The trial of the Senate President, Senator Bukola Saraki resumed at the Code of Conduct Tribunal, CCT, on Wednesday with the first prosecution witness, Michael Wetkas, admitting that some of the evidences he tendered before the tribunal against Saraki were incomplete.
Saraki is currently facing a 16- count charge of false asset declaration while he was the Governor of Kwara State.
At today’s resumed hearing, Wetkas, an operative of the Economic and Financial Crimes Commission, EFCC, alleged that Saraki did not declare a property he bought in 1993 during his assets declaration of 2003.
Wetkas said,
“Saraki on 16 September 2003, did not declare a property he purchased in Maitama, Abuja in 1993.”
He alleged that Saraki acquired the property through his company, Carlyed Properties Limited.

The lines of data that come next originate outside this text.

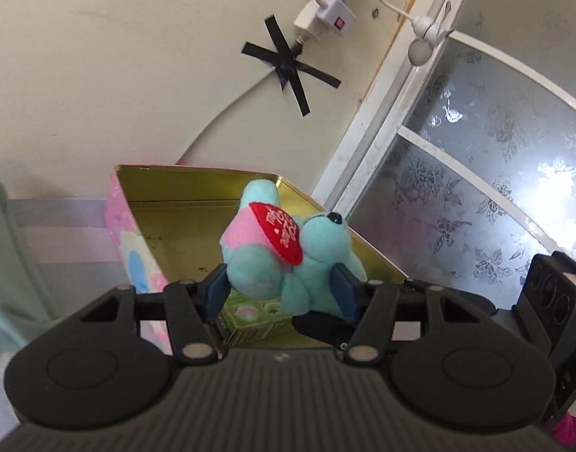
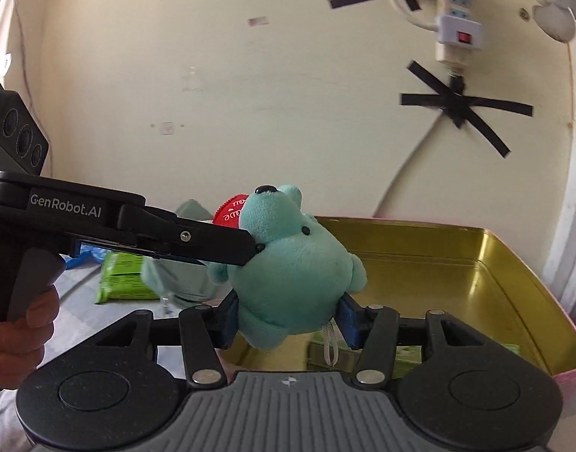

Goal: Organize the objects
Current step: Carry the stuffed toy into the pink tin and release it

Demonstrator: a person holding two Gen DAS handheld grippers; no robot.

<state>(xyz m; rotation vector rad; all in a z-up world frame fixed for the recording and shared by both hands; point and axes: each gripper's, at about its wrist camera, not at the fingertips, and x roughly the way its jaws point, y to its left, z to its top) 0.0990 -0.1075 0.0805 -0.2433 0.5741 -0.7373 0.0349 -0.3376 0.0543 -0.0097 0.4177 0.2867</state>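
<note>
both tongs, left tongs [image 1: 278, 290] and right tongs [image 2: 288, 318], are pinching one teal plush toy [image 2: 291, 260] above the gold-lined tin [image 2: 476, 263]; releasing only once lowered inside is advisable.

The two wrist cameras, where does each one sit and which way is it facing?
Left wrist: sits on the left gripper, looking along its fingers at the teal plush toy they clamp, with the open tin box and the taped wall behind.
Right wrist: sits on the right gripper, clamping the same toy over the box; the left gripper and the hand holding it enter from the picture's left.
Shared: toy, box, green packet in the box, black tape cross, power strip.
</note>
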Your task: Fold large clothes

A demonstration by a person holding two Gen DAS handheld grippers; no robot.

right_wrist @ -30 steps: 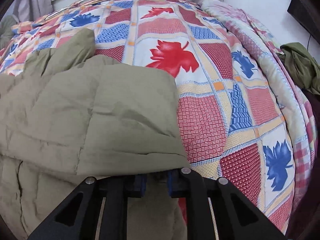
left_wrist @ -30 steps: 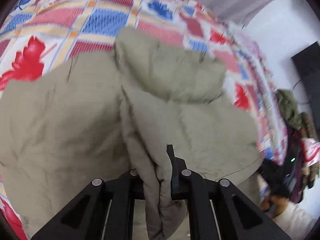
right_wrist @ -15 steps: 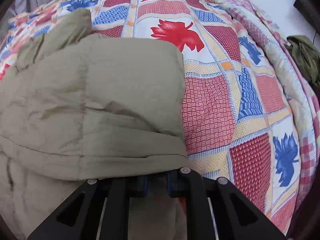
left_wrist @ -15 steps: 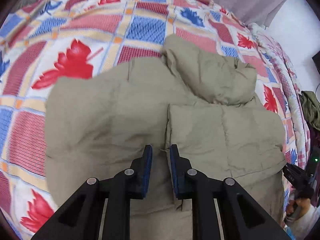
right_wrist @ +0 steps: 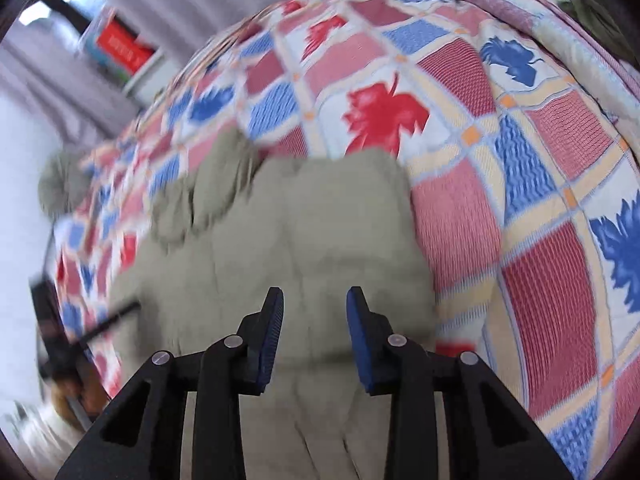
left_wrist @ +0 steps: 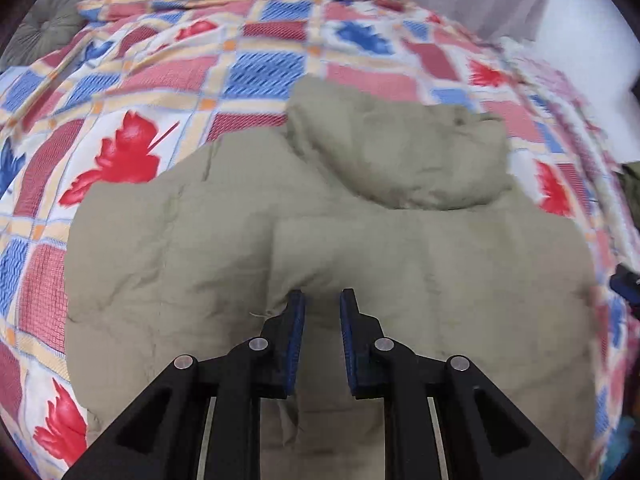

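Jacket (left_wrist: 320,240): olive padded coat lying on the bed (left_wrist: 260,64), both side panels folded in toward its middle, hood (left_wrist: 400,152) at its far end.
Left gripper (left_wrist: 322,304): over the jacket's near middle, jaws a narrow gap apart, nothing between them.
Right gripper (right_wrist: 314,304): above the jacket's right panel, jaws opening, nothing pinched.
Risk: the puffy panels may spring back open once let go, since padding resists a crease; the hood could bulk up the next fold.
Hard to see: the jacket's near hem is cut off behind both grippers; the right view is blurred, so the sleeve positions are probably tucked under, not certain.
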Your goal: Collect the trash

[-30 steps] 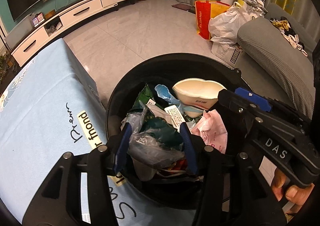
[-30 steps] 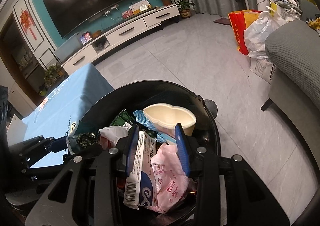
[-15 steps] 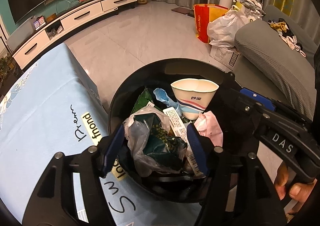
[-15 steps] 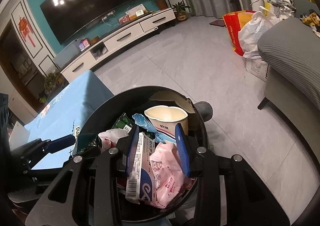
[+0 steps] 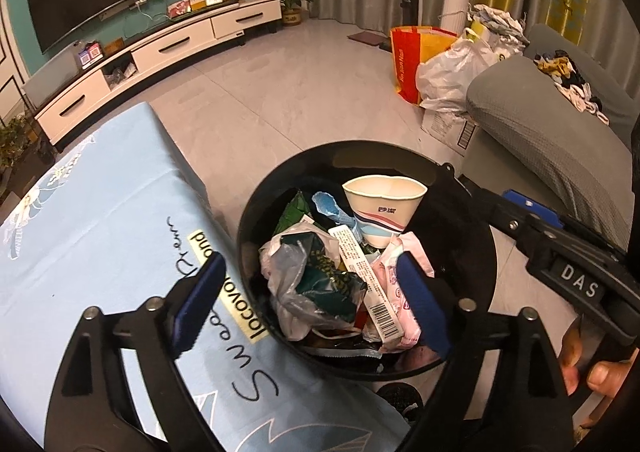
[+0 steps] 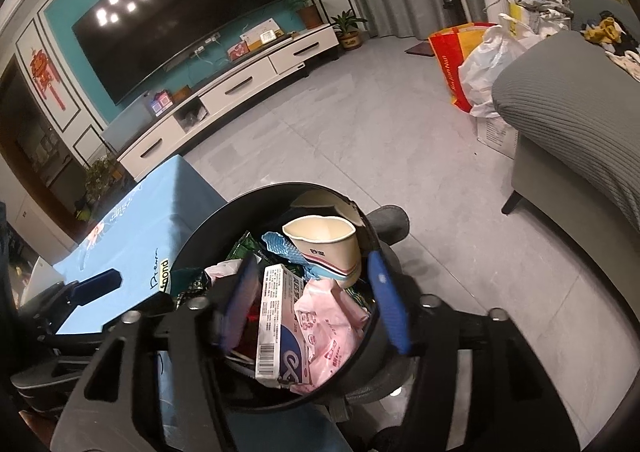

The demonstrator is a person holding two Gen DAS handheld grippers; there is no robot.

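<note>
A round black trash bin [image 5: 472, 212] [image 6: 208, 228] stands beside the blue-covered table. It holds a crushed paper cup [image 5: 384, 208] [image 6: 326, 248], a clear bag with a green wrapper [image 5: 312, 276], a white barcoded box [image 5: 366, 272] [image 6: 274, 316] and a pink packet [image 6: 328, 328]. My left gripper [image 5: 312, 304] hangs open and empty above the bin. My right gripper [image 6: 316, 304] is open and empty above the box and pink packet. The right gripper's body shows in the left wrist view [image 5: 560, 252].
The table's light blue cloth [image 5: 80, 212] lies left of the bin. A grey sofa [image 5: 552, 132] stands at the right, with shopping bags [image 5: 440, 64] by its end. A white TV cabinet [image 6: 240, 92] lines the far wall. Grey tile floor [image 6: 360, 132] lies between.
Both grippers have opened and risen from the bin. The left let go of the clear bag with the green wrapper; the right let go of the box and pink packet.
</note>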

When asked by Saraki’s lawyer, Paul Usoro, SAN, to verify exhibit 20, a letter by the EFCC asking the Abuja Geographical Information System, AGIS, requesting for information on the property Saraki did not declare, which he tendered before the tribunal, Wetkas admitted that the commission tendered an incomplete evidence.
Wetkas said
“I believe that in the course of administrative work and numbering some parts went missing.”
Usoro, further established that Saraki, in an attempt to ensure transparency in his transactions, gave the power of attorney, meaning - the authority to act for another person in a specified or all legal or financial matters - to both Akao and Allied Properties.
Wetkas, in his testimony, also stated that according to Exhibit 125 and 126, the original Certificate of Occupancy (C of O) and all other supporting documents of the Maitama property in question, were in the name of David Baba Akao.
On further cross-examination, Wetkas further accepted that Allied Properties, a company that was registered on 15th March 1992, also received another C of O, from former FCT Minister, Nasir El Rufai, in its name - making the Federal Government charge against Saraki, devoid of merit.